ECLI:NL:RBMNE:2019:2946
Rechtbank Midden-Nederland
- Wraking
- M.C. Oostendorp
- H.A. Bouwer
- R.C. Stijnen
- Rechtspraak.nl
Wrakingsverzoek tegen rechter in civiele procedure over nalatenschap
Op 28 juni 2019 heeft de meervoudige kamer van de Rechtbank Midden-Nederland een wrakingsverzoek behandeld dat was ingediend door verzoeker tegen mr. M.J. Smit, de behandelend kantonrechter in een civiele procedure over de nalatenschap van verzoekers ouders. Het wrakingsverzoek werd ingediend op grond van artikel 36 van het Wetboek van Burgerlijke Rechtsvordering, omdat verzoeker meende dat de rechter niet naar hem luisterde en hem afbrak tijdens zijn verdediging. Tijdens de zitting op 4 juni 2019 had verzoeker zijn bezwaren tegen de rekening en verantwoording van de vereffenaar toegelicht, maar voelde hij zich niet gehoord door de rechter, die zijn verhaal over zijn strafblad als irrelevant beschouwde. De wrakingskamer heeft de procedure op 14 juni 2019 openbaar behandeld, waarbij verzoeker aanwezig was, maar de gewraakte rechter en de vereffenaar niet.
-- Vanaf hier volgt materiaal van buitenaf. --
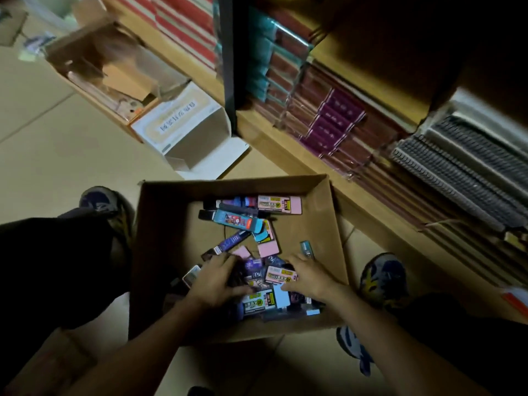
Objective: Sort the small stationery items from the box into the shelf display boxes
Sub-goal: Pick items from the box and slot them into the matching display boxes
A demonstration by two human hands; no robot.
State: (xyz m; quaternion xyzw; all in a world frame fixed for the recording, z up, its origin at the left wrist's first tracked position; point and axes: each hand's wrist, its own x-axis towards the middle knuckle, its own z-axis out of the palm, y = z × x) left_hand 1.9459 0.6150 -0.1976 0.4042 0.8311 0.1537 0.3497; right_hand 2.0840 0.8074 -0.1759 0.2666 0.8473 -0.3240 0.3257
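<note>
An open cardboard box [160, 224] sits on the floor between my feet. Inside lie several small stationery packs in pink, blue, purple and black [257, 212]. My left hand [217, 281] rests palm down on the near pile, fingers curled over dark purple packs. My right hand [308, 277] lies beside it on the right, fingertips touching a pink labelled pack [278, 277] and a light blue pack [281, 295]. Whether either hand grips a pack is hidden by the fingers. A white display box [183, 124] stands open on the floor by the shelf.
A wooden shelf unit [285, 138] runs along the right, filled with purple, teal and spiral-bound notebooks. A second cardboard box [85, 52] lies open at the upper left. My shoes [383, 278] flank the box on a tiled floor.
</note>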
De wrakingskamer heeft de gronden van verzoeker beoordeeld en geconcludeerd dat er geen sprake was van vooringenomenheid of schijn van vooringenomenheid van de rechter. De rechter had verzoeker de gelegenheid gegeven om zijn standpunt toe te lichten, maar had hem onderbroken om te verduidelijken wat relevant was voor de zaak. De wrakingskamer heeft het verzoek tot wraking ongegrond verklaard en de procedure voortgezet in de stand waarin deze zich bevond voor het wrakingsverzoek.